● **THE DATA**:
- - -
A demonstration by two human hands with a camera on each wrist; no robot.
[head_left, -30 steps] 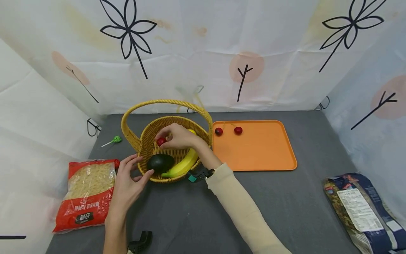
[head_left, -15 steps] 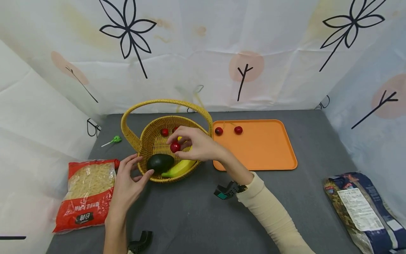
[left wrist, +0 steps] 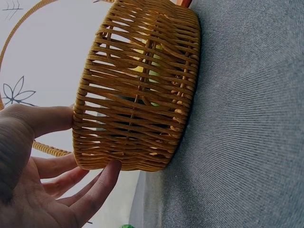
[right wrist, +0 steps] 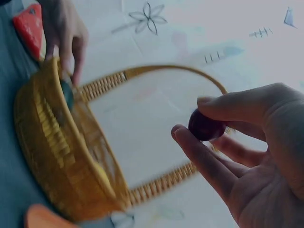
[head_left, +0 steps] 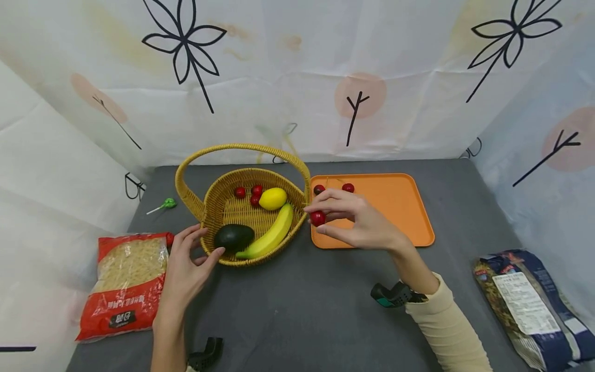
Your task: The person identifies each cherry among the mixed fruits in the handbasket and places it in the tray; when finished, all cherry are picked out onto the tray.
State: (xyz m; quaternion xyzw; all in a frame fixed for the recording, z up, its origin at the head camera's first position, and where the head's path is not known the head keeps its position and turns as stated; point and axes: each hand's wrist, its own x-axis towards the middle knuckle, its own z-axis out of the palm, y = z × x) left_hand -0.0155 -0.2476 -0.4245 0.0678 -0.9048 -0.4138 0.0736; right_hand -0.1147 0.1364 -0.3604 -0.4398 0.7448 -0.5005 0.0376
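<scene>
My right hand pinches a dark red cherry between thumb and fingertips, over the left edge of the orange tray. The right wrist view shows this cherry held up above the basket's height. My left hand grips the left rim of the yellow wicker basket, thumb and fingers spread around it in the left wrist view. Inside the basket lie three cherries, a lemon, a banana and a dark green avocado. Two more cherries rest at the tray's back left.
The basket's tall handle arches over its back. A red bag of pasta lies left of my left forearm, and a green lollipop behind it. At the far right is a dark blue food bag. White printed cloth encloses the grey table.
My right hand has moved right with the cherry, out of the basket and over the tray's left side. The lemon and the cherries in the basket are now uncovered. My left hand stays put.
</scene>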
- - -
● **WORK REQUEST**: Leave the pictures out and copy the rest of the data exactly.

● **RESPONSE BOX**:
A demonstration by two human hands with a camera on each wrist; no robot.
[head_left, -30 steps] 
[head_left, -15 steps] 
[left wrist, +0 steps] 
[right wrist, +0 steps] 
[head_left, +0 steps] 
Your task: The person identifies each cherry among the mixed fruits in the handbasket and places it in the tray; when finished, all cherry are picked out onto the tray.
State: (xyz m; quaternion xyzw; all in a frame fixed for the recording, z up, its origin at the head camera's first position, and where the head's path is not known the head keeps its position and turns as stated; point and axes: each hand's wrist, its own x-axis towards the middle knuckle, its own z-axis out of the palm, y = z × x) left_hand -0.0155 -0.2476 -0.4245 0.0678 -0.9048 -0.4138 0.0736; right_hand -0.1147 0.1364 -0.3604 -0.4398 0.7448 -0.5005 0.0376
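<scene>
My right hand pinches a dark red cherry between thumb and fingertips, over the left edge of the orange tray. The right wrist view shows this cherry held up above the basket's height. My left hand grips the left rim of the yellow wicker basket, thumb and fingers spread around it in the left wrist view. Inside the basket lie three cherries, a lemon, a banana and a dark green avocado. Two more cherries rest at the tray's back left.
The basket's tall handle arches over its back. A red bag of pasta lies left of my left forearm, and a green lollipop behind it. At the far right is a dark blue food bag. White printed cloth encloses the grey table.
My right hand has moved right with the cherry, out of the basket and over the tray's left side. The lemon and the cherries in the basket are now uncovered. My left hand stays put.
</scene>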

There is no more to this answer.